A diretora de fotografia Autumn Durald Arkapaw fez história na noite deste domingo (15/3). Ela tornou-se a primeira mulher negra a vencer a categoria de “Melhor fotografia” do Oscar. Pelo trabalho que desenvolveu no filme Pecadores, desbancou quatro candidatos homens de outras grandes produções.
Com isso, Autumn foi uma das quatro pessoas negras que saiu da cerimônia do Oscar com uma estatueta. As outras três foram: o diretor de cinema Ryan Coogle, por “Melhor roteiro” em Pecadores; o engenheiro de som Juan Peralta, por “Melhor som” em F1; e o ator Michael B. Jordan, por “Melhor ator” em Pecadores.

Isso significa que: como o prêmio tem 24 categorias, apenas 16% foram vencidas por pessoas negras – com o adendo de que Juan não ganhou sozinho em “Melhor som”. Ao contrário de Ryan, Autumn e Michael, ele dividiu a estatueta com outras três pessoas (todas brancas).
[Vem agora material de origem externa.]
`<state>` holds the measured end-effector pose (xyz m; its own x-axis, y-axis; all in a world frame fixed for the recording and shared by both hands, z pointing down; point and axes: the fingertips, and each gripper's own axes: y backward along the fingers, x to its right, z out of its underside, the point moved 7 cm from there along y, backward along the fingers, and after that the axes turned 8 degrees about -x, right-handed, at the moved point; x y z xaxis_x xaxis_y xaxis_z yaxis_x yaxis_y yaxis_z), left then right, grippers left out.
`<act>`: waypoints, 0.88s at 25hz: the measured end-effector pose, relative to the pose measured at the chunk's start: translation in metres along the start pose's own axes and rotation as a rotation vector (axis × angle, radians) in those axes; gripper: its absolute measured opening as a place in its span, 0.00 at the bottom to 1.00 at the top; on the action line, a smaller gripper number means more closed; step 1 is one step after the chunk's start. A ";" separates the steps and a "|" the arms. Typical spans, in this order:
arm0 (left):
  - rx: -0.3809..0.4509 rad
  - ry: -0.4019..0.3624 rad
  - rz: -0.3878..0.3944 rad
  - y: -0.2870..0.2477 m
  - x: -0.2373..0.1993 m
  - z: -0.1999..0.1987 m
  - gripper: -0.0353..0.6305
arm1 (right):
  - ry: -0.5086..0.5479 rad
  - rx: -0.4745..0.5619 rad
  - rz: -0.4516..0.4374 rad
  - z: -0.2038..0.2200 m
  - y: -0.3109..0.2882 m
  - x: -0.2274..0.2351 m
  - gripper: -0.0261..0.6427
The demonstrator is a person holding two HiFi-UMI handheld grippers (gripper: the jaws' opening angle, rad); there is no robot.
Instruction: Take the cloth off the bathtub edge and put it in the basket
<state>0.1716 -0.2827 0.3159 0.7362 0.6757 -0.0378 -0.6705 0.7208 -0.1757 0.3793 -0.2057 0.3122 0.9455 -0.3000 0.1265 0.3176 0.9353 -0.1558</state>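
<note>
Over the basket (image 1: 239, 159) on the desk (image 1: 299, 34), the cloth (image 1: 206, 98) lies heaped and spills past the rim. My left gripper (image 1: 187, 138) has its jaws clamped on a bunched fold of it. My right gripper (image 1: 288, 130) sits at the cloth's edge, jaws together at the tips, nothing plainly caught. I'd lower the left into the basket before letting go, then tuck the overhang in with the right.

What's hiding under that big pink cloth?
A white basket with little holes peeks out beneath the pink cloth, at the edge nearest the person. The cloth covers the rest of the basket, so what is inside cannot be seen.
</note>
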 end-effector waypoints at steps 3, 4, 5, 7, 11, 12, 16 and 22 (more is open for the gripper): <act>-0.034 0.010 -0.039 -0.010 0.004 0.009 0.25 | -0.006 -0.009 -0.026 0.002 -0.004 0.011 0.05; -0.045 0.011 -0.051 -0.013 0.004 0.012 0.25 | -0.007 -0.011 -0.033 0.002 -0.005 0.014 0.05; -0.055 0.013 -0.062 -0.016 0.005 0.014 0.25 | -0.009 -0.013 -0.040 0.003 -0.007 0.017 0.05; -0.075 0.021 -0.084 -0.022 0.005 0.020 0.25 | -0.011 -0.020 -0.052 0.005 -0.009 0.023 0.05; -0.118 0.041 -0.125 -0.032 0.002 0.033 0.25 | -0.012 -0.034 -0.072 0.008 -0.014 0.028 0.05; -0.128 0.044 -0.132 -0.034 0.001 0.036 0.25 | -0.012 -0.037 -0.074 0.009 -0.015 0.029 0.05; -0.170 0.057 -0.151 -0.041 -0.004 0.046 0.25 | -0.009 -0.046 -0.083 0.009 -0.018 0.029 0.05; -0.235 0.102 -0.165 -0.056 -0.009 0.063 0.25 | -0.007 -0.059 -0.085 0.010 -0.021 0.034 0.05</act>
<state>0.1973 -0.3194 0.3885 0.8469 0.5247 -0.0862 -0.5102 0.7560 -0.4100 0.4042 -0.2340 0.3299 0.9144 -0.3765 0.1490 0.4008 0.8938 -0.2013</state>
No caso de B. Jordan, destaque para o fato de ele ser apenas o sexto homem negro em toda a história do Oscar a vencer na categoria de “Melhor ator”. Neste ano, ele era o único negro na disputa e só nas últimas semanas despontou como possível ganhador.
Os outros atores negros que venceram “Melhor ator” foram: Sidney Portier, em 1964, por “Uma voz nas sombras”; Denzel Washington, em 2002, por “Trainning day”; Jamie Fox, em 2005, por “Ray”; Forest Whitaker, em 2007, por “O último rei da Escócia”; e Will Smith, em 2022, por “King Richard”.
Este ano, o Oscar chegou à 98ª edição. A categoria de “Melhor ator” existe desde 1929. O resultado de 2026 mais uma vez comprova a fata de diversidade racial na maior honraria do cinema mundial, já criticada em diversos outros anos e até hoje ignorada.
Em diversas categorias, pessoas negras sequer chegaram a ser indicadas este ano. Em “Melhor diretor”, por exemplo, nunca uma pessoa negra venceu nesses 98 anos de disputa. Em “Melhor atriz”, durante este quase um século de premiação, somente Halle Berry, em 2002, ganhou a categoria por “A última ceia”.